1.2.1. Va rilevato che l’ordinanza impugnata si fonda essenzialmente sulla considerazione che il provvedimento di espulsione è stato notificato all’istante in data 29 maggio 2013, laddove l’impugnazione avverso detto provvedimento è stata proposta solo con ricorso depositato il 22 luglio 2016, ossia dopo oltre tre anni dalla notifica dell’atto. Il decorso di un termine notevolmente superiore a quello previsto dalla legge (trenta giorni dalla notifica del decreto di espulsione, ai sensi del combinato disposto del D.Lgs. 25 luglio 1986, n. 286, art. 13, comma 8 e del D.Lgs. 1 settembre 2011, n. 150, art. 8) ha reso, pertanto, ad avviso del Giudice di pace, impossibile la chiesta rimessione in termini del richiedente, essendo, evidentemente, da ascrivere all’incuria della stessa parte ricorrente la scadenza del termine legale, con conseguente, definitiva, preclusione dell’impugnazione.

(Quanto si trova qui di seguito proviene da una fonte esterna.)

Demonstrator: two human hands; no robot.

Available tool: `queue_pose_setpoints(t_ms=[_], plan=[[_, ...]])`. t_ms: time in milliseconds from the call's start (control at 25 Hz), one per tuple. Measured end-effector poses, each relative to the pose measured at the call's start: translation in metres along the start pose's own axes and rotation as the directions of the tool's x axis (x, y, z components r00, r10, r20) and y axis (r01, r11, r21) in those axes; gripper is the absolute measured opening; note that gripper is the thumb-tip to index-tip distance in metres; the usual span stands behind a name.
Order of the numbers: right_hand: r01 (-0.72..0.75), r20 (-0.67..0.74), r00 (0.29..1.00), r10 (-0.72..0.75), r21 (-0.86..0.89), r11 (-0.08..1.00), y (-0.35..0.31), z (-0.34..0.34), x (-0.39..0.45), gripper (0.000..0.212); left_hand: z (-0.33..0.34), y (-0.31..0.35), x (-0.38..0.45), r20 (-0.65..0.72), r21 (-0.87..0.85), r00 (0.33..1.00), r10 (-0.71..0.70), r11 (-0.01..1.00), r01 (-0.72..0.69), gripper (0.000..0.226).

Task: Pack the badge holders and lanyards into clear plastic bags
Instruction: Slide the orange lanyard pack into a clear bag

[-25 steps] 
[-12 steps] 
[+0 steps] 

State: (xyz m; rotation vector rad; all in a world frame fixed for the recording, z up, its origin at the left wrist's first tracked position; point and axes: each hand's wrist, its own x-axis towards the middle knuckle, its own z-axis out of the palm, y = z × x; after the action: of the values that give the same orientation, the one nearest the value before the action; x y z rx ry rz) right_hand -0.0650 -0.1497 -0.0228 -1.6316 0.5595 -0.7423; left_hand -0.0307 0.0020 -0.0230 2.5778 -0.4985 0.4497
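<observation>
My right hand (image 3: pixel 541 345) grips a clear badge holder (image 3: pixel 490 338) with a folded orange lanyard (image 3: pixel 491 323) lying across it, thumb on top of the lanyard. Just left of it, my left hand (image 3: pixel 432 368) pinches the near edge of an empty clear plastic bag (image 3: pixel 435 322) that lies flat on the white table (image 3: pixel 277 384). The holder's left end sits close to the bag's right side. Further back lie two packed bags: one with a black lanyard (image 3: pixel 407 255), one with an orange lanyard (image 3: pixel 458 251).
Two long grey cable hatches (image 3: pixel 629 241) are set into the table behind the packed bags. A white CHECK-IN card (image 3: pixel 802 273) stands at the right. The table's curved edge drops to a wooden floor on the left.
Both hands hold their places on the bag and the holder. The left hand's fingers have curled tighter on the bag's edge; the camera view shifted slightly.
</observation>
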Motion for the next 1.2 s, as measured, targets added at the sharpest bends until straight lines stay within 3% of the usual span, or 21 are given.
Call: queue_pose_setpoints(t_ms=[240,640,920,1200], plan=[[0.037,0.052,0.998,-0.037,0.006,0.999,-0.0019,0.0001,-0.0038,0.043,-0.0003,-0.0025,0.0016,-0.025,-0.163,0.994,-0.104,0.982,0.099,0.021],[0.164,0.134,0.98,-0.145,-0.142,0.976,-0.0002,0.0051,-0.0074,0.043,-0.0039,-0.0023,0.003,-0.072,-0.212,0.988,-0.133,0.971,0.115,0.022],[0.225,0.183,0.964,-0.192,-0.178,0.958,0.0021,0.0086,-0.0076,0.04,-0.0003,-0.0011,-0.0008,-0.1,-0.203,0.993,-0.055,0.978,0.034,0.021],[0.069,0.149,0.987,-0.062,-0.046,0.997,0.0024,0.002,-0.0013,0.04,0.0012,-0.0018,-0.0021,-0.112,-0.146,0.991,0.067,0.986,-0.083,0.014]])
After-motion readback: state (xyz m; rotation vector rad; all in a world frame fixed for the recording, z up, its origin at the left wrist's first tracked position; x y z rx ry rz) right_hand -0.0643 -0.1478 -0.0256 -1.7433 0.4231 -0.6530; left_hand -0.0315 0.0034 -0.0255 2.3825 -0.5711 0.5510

1.2.2. Orbene, il ricorso per cassazione deve contenere, a pena di inammissibilità, l’esposizione dei motivi per i quali si richiede la cassazione della sentenza impugnata, aventi i requisiti della specificità, completezza e riferibilità alla decisione impugnata (Cass., 25/02/2004, n. 3741; Cass., 23/03/2005, n. 6219; Cass., 17/07/2007, n. 15952; Cass., 19/08/2009, n. 18421). In particolare è necessario che venga contestata specificamente la “ratio decidendi” posta a fondamento della pronuncia oggetto di impugnazione (Cass., 10/08/2017, n. 19989).

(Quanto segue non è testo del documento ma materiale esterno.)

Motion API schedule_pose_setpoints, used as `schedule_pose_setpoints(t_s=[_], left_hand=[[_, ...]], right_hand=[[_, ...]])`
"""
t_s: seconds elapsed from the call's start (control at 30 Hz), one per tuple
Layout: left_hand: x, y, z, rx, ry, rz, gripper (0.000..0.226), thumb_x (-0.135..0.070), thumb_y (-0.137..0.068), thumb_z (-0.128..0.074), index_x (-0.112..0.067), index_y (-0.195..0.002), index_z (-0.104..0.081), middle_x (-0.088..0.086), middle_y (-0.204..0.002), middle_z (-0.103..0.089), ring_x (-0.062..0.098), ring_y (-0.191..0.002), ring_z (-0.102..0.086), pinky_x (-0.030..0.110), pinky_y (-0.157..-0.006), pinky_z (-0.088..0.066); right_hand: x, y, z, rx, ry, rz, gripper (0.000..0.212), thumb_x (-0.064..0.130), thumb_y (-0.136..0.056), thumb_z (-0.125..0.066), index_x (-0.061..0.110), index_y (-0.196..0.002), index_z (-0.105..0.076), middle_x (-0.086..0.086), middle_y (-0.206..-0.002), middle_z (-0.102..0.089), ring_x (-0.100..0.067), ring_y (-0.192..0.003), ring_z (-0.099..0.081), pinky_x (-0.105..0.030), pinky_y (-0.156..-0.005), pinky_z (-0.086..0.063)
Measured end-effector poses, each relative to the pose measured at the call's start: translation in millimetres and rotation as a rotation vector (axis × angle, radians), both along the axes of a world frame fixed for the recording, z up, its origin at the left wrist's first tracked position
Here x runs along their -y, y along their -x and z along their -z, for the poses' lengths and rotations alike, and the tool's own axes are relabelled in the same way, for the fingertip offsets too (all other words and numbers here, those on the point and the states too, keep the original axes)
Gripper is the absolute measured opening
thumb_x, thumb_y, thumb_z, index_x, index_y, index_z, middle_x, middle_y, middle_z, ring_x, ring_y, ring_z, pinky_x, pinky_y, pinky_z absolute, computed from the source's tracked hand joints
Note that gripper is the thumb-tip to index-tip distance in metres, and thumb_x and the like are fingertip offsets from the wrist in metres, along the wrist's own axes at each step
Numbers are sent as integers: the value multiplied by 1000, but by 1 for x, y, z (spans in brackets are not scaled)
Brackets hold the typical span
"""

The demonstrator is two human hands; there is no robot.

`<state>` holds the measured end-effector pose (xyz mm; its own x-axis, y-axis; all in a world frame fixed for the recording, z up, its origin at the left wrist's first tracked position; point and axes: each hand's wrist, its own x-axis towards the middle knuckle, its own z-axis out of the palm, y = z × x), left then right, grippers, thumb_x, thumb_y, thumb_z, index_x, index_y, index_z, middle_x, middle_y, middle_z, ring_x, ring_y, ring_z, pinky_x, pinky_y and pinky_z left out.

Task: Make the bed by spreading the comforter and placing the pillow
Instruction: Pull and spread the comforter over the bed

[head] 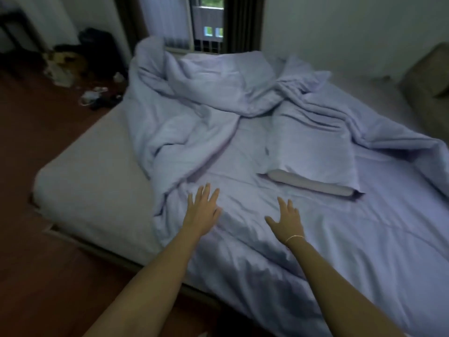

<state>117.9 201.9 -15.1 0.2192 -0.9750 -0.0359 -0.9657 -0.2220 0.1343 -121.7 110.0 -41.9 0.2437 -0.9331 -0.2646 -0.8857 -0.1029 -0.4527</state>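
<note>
A pale lavender comforter [194, 113] lies crumpled across the mattress [92, 171], bunched high at the far side and flatter near me. A pillow [313, 164] in a matching lavender case rests on the comforter at centre right, its open end showing the grey-white insert. My left hand [202, 210] is stretched out, palm down with fingers spread, over the near part of the comforter. My right hand [286, 221], with a thin bracelet at the wrist, is likewise flat and spread, just below the pillow. Neither hand holds anything.
The left strip of the mattress is bare, with dark wooden floor [36, 132] beyond it. Bags and clutter [73, 64] sit on the floor at the far left. A window with dark curtains [211, 23] is behind the bed. An olive cushion [427, 76] lies at far right.
</note>
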Motion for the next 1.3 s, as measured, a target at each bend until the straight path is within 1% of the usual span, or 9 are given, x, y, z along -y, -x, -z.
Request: schedule_pose_setpoints(t_s=[0.2,0.3,0.47,0.6,0.77,0.93,1.0,1.13,1.3], left_hand=[[-24,-111,-26,-32,53,-133,59,-43,-98,-34,-20,-150,-17,11,-159,-5,28,-146,-9,51,-114,-14],[-28,-152,-35,-25,102,-156,58,-43,-97,-37,-16,-148,-24,16,-157,-16,35,-143,-19,55,-109,-22],[-17,-203,-34,14,32,-153,58,-42,-98,-34,-18,-149,-17,13,-159,-7,31,-146,-9,53,-112,-18],[3,-238,-31,-30,11,-128,58,-39,-98,-35,-17,-148,-18,13,-159,-5,30,-146,-7,53,-113,-16],[25,-291,-14,-133,-5,-127,58,-39,-98,-36,-18,-149,-17,12,-159,-4,28,-146,-6,51,-114,-15],[24,-346,11,-192,-65,-106,58,-41,-98,-35,-21,-149,-16,10,-159,-3,26,-146,-7,49,-116,-12],[21,-372,16,-203,-68,-108,58,-40,-98,-36,-20,-149,-16,11,-159,-5,26,-146,-9,48,-116,-11],[21,-412,23,-224,-68,-127,58,-40,-99,-34,-21,-149,-14,11,-159,-4,26,-146,-8,46,-117,-9],[56,-459,25,-303,-25,-47,60,-46,-97,-36,-18,-148,-21,14,-158,-11,28,-145,-14,51,-116,-16]], right_hand=[[0,-142,-18,45,-10,-130,76,52,-87,-53,29,-149,-15,-5,-160,-3,-34,-145,-9,-52,-114,-24],[8,-198,-25,56,-14,-174,76,52,-87,-54,28,-148,-17,-6,-160,-5,-34,-145,-10,-52,-115,-23],[31,-266,-19,107,-37,-218,79,53,-84,-57,27,-148,-19,-13,-158,-11,-35,-144,-14,-51,-115,-22],[55,-307,-6,166,-89,-154,79,50,-82,-62,23,-146,-25,-16,-155,-19,-38,-139,-26,-50,-113,-27],[94,-357,16,337,-189,98,83,36,-79,-72,15,-145,-28,-11,-152,-31,-29,-140,-30,-41,-115,-26],[120,-400,40,251,-241,172,105,24,-71,-79,21,-150,-10,-17,-157,-7,-34,-142,-23,-43,-115,-27],[125,-417,44,176,-293,155,104,13,-73,-75,23,-150,-7,-16,-158,-8,-35,-141,-25,-42,-114,-29],[113,-441,40,83,-286,-2,84,3,-74,-69,24,-146,-31,-8,-149,-39,-31,-133,-41,-32,-108,-33],[61,-464,16,4,-261,-86,64,3,-75,-66,28,-133,-51,-3,-137,-54,-26,-124,-51,-26,-101,-38]])
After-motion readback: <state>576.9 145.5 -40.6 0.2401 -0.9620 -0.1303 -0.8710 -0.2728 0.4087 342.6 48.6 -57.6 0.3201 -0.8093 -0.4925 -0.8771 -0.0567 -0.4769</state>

Per contro, nel caso di specie, la suesposta ratio decidendi dell’ordinanza impugnata – concernente il ritardo eccessivo nella proposizione dell’impugnativa, che precludeva all’istante anche la possibilità di una rimessione in termini – non è stata, in alcun modo, contestata dal ricorrente, che si è limitato a considerazioni – supportate da astratte allegazioni di principio – circa la necessità che il provvedimento espulsivo fosse tradotto in lingua bengalese, non essendo il medesimo a conoscenza della lingua italiana e di quella inglese, senza allegare alcuna ragione giustificativa – in ipotesi addotta nel giudizio di merito – del fatto che il medesimo abbia lasciato passare un termine lunghissimo prima di risolversi a proporre l’impugnazione del provvedimento di espulsione.

1.3. Per tali ragioni, pertanto, il mezzo, in quanto inammissibile, non può trovare accoglimento.

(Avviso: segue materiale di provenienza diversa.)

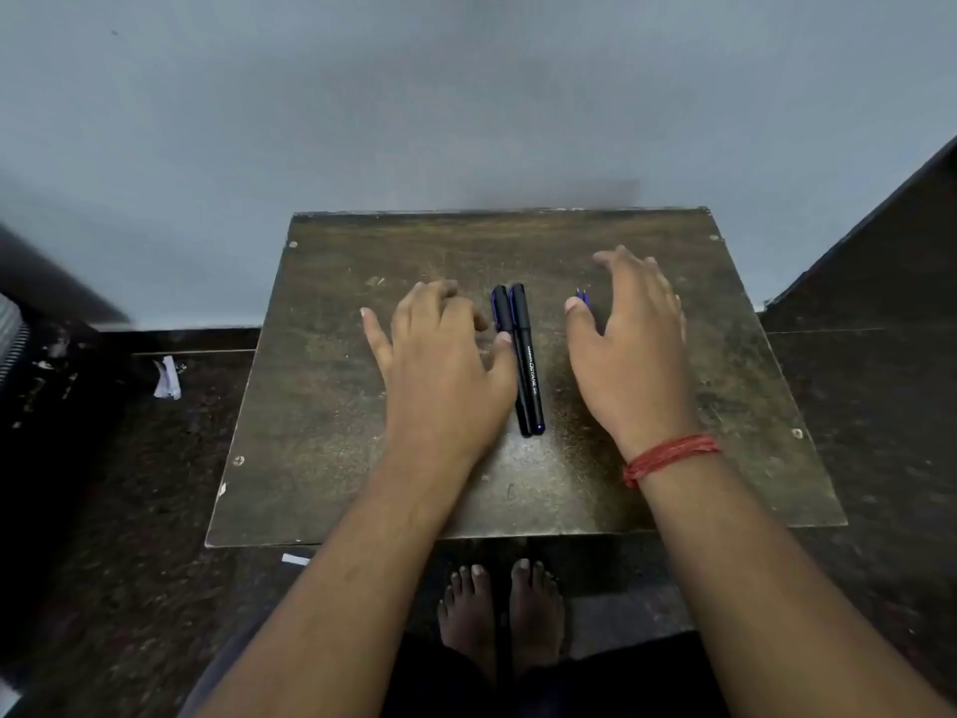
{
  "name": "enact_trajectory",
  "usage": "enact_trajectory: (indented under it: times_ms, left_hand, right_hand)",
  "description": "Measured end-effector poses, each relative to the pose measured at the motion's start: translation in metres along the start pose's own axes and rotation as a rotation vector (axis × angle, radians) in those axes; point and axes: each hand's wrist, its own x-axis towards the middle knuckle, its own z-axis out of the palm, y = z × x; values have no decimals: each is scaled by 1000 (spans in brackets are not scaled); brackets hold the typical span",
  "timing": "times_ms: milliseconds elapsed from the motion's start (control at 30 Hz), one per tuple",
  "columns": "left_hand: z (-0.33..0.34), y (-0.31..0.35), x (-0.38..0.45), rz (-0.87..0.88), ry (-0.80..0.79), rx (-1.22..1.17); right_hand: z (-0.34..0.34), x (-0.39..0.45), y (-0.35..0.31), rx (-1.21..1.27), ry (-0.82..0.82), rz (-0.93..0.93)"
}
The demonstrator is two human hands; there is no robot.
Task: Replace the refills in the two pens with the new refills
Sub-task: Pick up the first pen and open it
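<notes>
Both my hands are out over the worn brown surface, palms down, neither gripping anything.

My left hand sits left of centre, fingers loosely spread and slightly curled. Its thumb tip lies against the left one of the two pens; no grasp, just contact at the side.

The two pens lie side by side, touching, in the middle of the surface, running near to far. Both dark-bodied with caps at the far end; the right one shows white lettering along its barrel.

My right hand is right of the pens, clearly apart from them, fingers open and extended toward the far edge. A red thread band circles that wrist.

The new refills show only as small blue tips poking out just beyond my right thumb; the rest is hidden under that hand. Cannot tell whether the hand touches them.

My bare feet stand on the dark floor below the near edge. A crumpled paper scrap lies on the floor to the left.
</notes>
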Motion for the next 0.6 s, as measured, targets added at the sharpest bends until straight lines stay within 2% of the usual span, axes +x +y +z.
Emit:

2. Per tutte le ragioni esposte, il ricorso deve essere, pertanto, dichiarato inammissibile, senza alcuna statuizione sulle spese, attesa la mancata costituzione dell’intimato.

P.Q.M.

Dichiara inammissibile il ricorso. Ai sensi del D.P.R. 30 maggio 2002, n. 115, art. 13, comma 1 quater, dà atto della sussistenza dei presupposti processuali per il versamento, da parte del ricorrente, dell’ulteriore importo a titolo di contributo unificato, pari a quello, ove dovuto, per il ricorso, a norma dello stesso art. 13, comma 1 bis.

Così deciso in Roma, il 16 ottobre 2019.